One example of a due process-free institution is the prison at Guantánamo that the U.S. government unconstitutionally maintains for supposedly suspected terrorists. Trump has signed an executive order to keep that illicit prison open.

Now, many people have really believed that all the detainees at Guantánamo are “terrorists,” not based on their being convicted in a legitimate trial but based on the government’s say-so. But given government bureaucrats’ record of lying and fabricating “evidence” to cover up their own incompetence or to frame innocent people, we shouldn’t believe what bureaucrats tell us when it comes to locking up people indefinitely without trials. Such bureaucrats can easily do the same thing to us as they have been doing to people from those mostly-Muslim countries.
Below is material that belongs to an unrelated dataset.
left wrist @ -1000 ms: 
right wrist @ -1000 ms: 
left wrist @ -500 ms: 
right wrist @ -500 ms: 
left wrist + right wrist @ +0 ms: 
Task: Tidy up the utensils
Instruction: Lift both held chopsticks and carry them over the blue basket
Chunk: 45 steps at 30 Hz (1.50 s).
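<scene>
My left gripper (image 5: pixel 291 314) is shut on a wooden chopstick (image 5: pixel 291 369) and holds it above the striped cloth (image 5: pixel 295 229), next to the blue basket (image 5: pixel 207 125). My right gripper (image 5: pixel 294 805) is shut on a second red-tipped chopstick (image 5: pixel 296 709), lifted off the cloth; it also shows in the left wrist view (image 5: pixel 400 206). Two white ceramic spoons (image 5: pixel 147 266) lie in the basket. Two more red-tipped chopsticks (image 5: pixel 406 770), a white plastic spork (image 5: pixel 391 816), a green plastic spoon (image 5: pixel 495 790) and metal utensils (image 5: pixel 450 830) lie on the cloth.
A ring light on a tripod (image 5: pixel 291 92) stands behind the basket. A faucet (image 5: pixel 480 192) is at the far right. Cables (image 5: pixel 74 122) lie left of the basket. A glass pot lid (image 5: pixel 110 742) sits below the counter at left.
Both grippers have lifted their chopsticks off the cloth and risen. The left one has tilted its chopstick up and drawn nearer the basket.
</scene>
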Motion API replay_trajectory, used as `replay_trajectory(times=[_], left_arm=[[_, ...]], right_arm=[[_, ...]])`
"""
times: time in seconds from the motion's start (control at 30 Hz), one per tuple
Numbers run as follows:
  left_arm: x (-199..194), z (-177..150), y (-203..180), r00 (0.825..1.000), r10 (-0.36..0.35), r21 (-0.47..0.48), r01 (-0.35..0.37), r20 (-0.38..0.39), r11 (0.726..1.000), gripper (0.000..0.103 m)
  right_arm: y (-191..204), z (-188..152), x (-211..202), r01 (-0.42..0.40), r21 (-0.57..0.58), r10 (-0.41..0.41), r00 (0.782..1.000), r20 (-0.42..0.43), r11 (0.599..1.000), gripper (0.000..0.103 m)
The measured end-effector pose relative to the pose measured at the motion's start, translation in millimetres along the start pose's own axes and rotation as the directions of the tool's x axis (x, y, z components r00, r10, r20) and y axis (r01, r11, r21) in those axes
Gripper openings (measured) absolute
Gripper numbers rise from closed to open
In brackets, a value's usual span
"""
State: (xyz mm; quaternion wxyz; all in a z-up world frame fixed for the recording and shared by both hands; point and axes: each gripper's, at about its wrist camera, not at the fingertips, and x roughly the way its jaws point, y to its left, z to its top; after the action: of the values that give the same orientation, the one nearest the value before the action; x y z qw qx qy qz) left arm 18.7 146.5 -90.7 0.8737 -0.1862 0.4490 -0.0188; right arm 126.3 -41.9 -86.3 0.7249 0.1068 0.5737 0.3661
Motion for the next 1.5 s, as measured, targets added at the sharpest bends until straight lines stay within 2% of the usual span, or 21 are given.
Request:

As I wrote in this article on the illegitimacy of the U.S. government’s apprehension and detention of “suspects” at Guantánamo:

For instance, out of 779 prisoners held at the unconstitutional Guantánamo prison in Cuba since 2002, over 700 of them have been released, because they were innocent and there was no evidence against them. Only 5% were captured by U.S. troops, but 86% were turned in by Afghan villagers who were paid bounties by the CIA. According to investigative journalist Andy Worthington, George W. Bush and Dick Cheney knew that “the vast majority of Guantánamo detainees were innocent” and that senior intelligence analysts believed that such Guantánamo detainees were “mistakes” and “had no connection to terrorism whatsoever.” Some of the detainees who were released had given false confessions, which is the real purpose of bureaucrats violating the Eighth Amendment and using torture in the first place.

Further, given that Trump continually authorizes CIA drone strikes on foreign territories such as Syria, Iraq and Yemen, which mostly result in the murders of innocent civilians, and based on due process-free “kill lists,” it is obvious that Trump does not see the cognitive dissonance there in his protecting the absence of due process elsewhere.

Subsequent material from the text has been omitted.